GIVEN DATA Start Marker
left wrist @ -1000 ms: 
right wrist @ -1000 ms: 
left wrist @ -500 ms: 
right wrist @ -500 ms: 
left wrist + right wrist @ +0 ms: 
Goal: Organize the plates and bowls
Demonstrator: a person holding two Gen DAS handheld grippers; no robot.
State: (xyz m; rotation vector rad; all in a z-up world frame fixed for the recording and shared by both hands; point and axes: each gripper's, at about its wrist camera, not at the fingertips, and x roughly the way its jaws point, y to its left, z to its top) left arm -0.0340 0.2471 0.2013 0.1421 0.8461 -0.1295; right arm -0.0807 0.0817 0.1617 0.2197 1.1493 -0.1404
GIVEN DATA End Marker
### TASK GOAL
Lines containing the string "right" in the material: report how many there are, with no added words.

### RESULT OF THIS TASK
4